S&G Sues NYEG to Enforce Written $3.39m Agreement to Sell 9.29 Acres in North Hempstead

Was Alleged Oral Modification of Contract of Sale Barred By the Statue of Frauds?

By written contract dated December 10, 2008, Alan Gestetner agreed to purchase and New York Golf Enterprises, Inc. agreed to sell 9.29 acres of property located in New Hempstead for the purchase price of $3,460,000. At the time the contract was entered into, the 9.29 acres were part of an undivided tax lot totaling approximately 160 acres on which NYGE operated a golf course. The contract called for the payment of $250,000 upon signing and an additional down payment of $750,000 due upon subdivision approval. It was undisputed that Gestetner did not tender payment of either the initial $250,000 down payment or the additional $750,000 down payment. It was also undisputed that on December 15, 2008, and again on December 19, 2008, nonparty Cheon Cho, who executed the contract as the president of NYGE, accepted two payments from Gestetner, each in the amount of $25,000.

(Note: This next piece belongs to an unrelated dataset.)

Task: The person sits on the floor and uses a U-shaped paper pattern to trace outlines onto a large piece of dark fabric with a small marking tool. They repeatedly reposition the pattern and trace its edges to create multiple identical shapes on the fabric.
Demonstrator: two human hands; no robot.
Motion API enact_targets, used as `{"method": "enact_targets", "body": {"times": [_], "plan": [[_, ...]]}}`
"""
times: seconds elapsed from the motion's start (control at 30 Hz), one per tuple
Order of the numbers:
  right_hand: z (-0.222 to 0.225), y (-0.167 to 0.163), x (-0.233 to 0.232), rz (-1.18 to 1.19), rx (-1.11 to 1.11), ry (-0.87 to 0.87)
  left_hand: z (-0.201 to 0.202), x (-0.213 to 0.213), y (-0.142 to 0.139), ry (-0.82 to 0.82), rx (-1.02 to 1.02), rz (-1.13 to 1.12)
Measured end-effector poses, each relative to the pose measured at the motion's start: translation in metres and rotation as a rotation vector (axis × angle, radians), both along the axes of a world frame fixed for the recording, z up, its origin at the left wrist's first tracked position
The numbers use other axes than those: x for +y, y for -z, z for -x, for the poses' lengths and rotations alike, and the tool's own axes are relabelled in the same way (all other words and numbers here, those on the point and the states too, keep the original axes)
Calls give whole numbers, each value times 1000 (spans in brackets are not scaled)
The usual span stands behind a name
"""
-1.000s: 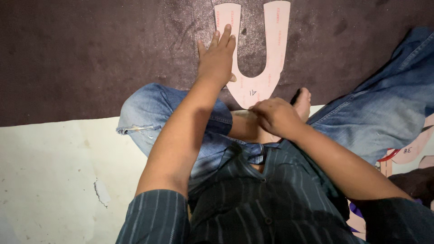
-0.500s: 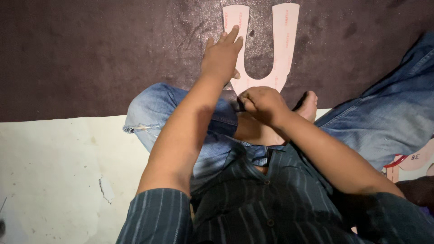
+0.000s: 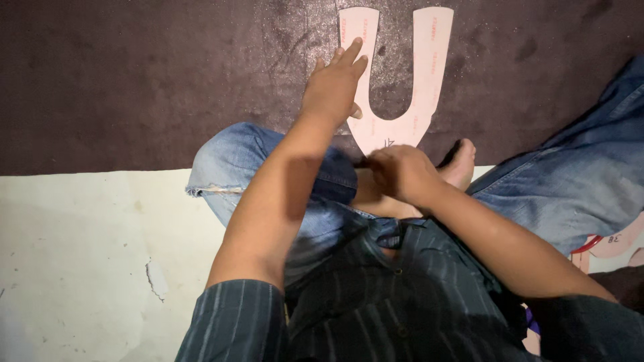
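Observation:
A pink U-shaped paper template (image 3: 429,74) lies flat on a dark brown sheet of material (image 3: 134,80). My left hand (image 3: 332,87) rests palm down on the template's left arm, fingers spread and pointing away from me. My right hand (image 3: 399,173) is curled just below the base of the U, beside my bare foot (image 3: 459,164). A thin dark tip (image 3: 361,161) sticks out of its fingers toward the template's bottom edge. The rest of that tool is hidden in the hand.
I sit cross-legged in blue jeans (image 3: 241,161) on a pale, chipped floor (image 3: 80,255). The dark sheet's near edge runs across under my knees. More pink cut pieces (image 3: 614,245) lie at the right by my leg.
The view has shifted a little. My right hand has moved slightly along the base of the U. My left hand stays pressed on the template.

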State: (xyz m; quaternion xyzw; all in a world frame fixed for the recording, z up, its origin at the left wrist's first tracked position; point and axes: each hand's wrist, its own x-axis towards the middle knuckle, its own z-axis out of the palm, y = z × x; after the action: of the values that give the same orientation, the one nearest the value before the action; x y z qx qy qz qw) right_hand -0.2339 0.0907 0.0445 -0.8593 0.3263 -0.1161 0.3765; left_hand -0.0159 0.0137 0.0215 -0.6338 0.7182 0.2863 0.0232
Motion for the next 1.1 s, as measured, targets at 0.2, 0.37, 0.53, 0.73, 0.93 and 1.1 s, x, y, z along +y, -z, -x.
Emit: {"method": "enact_targets", "body": {"times": [0.2, 0.37, 0.53, 0.73, 0.93, 1.1], "plan": [[-21, 21, -20, 40, 2, 30, -2, -1, 3, -5, 13, 1], [-42, 26, -47, 189, -88, 11, -7, -1, 2, 16, 10, 66], [-5, -2, -10, -7, 41, -54, -8, -2, -1, 22, 22, 54], [-21, 10, -30, -18, 65, -33, -11, -4, 8, 17, 41, 87], [-38, 14, -49, -23, 219, -64, -12, 2, 6, 16, 49, 132], [2, -16, -6, 8, 121, -54, -7, 0, -6, 26, 7, 84]]}}
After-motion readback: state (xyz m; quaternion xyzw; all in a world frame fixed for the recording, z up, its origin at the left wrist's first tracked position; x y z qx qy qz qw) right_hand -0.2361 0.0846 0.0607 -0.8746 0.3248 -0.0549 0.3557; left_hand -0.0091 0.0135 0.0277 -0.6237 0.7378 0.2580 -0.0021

S&G Golden Estates, LLC (a Gestetner-formed entity) sued NYGE for specific performance of the contract, alleging in the complaint “no downpayment was made at the time of signing, because the parties orally agreed that [NYGE] would accept periodic payments of $25,000 towards the initial downpayment amount until subdivision approval of the approximately nine-acre parcel, at which time any unpaid portion of the $250,000 downpayment would be paid, along with the $750,000 additional downpayment due upon subdivision approval.” In its answer, NYGE asserted the affirmative defense of the statute of frauds. Following a nonjury trial, Supreme Court determined that S&G was entitled to specific performance and entered a judgment directing specific performance of the contract. NYGE appealed.

In reviewing a determination made after a nonjury trial, the authority of the appellate court is as broad as that of the trial court and may render the judgment it finds warranted by the facts, taking into consideration that, in a close case, the trial court had the advantage of seeing and hearing the witnesses.

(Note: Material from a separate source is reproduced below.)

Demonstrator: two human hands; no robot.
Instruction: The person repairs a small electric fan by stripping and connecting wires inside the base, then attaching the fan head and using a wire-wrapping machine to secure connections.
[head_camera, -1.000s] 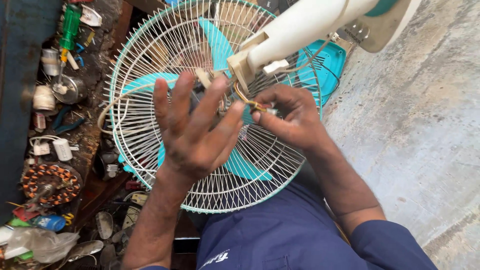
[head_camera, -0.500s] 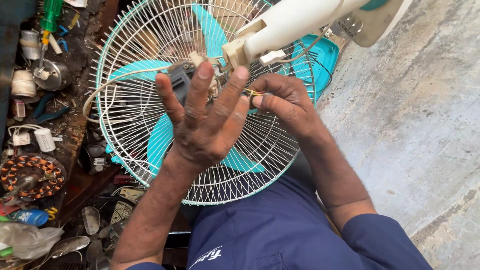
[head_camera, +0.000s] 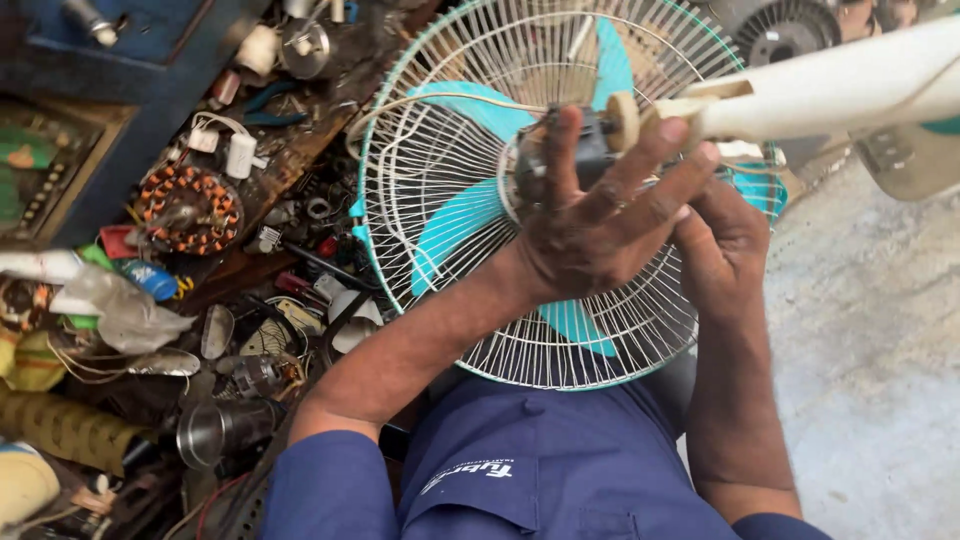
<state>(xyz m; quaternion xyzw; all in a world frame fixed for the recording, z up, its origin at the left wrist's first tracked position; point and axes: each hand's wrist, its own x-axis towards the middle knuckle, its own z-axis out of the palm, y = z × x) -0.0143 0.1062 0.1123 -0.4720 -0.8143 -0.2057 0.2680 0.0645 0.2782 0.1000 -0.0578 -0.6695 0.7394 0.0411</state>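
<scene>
My left hand (head_camera: 590, 225) lies with fingers spread over the dark motor (head_camera: 565, 160) at the centre of the fan's white wire guard (head_camera: 440, 230), which rests across my lap. My right hand (head_camera: 725, 250) curls behind it near the cream stand tube (head_camera: 830, 90) (its grip seems closed, though half hidden). Clutter crowds the desk (head_camera: 270, 240).

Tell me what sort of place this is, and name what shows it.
Probably a small fan or appliance repair workshop. A caged fan with turquoise blades is held in both hands, a copper-wound motor stator lies loose at the left, and the bench is littered with small parts and tools.
</scene>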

The statute of frauds prohibits the enforcement of a  conveyance of real property without a written contract. While the statute of frauds empowers courts of equity to compel specific performance of agreements in cases of part performance, the claimed partial performance must be unequivocally referable to the agreement. Unequivocally referable conduct is conduct that is inconsistent with any other explanation. It is insufficient that the oral agreement gives significance to a plaintiff’s actions. Rather, the actions alone must be unintelligible or at least extraordinary, explainable only with reference to the oral agreement. Significantly, the doctrine of part performance is based on principles of equity, in particular, recognition of the fact that the purpose of the Statute of Frauds is to prevent frauds, not to enable a party to perpetrate a fraud by using the statute as a sword rather than a shield.

Here, S&G failed to show partial performance of the alleged oral modification to the contract so as to excuse the absence of a writing under the statute of frauds. Contrary to S&G’s contention, NYGE’s conduct in proceeding with the application for subdivision approval did not constitute part performance since that conduct was consistent with the written terms of the contract and was not unequivocally referable to the modification S&G sought to impose.

      Similarly, Cho’s acceptance of the two checks totaling $50,000 was not unintelligible or extraordinary without reference to the alleged oral modification. And S&G failed to demonstrate a financial ability to complete the transaction.  S&G’s complaint against NYEG was dismissed.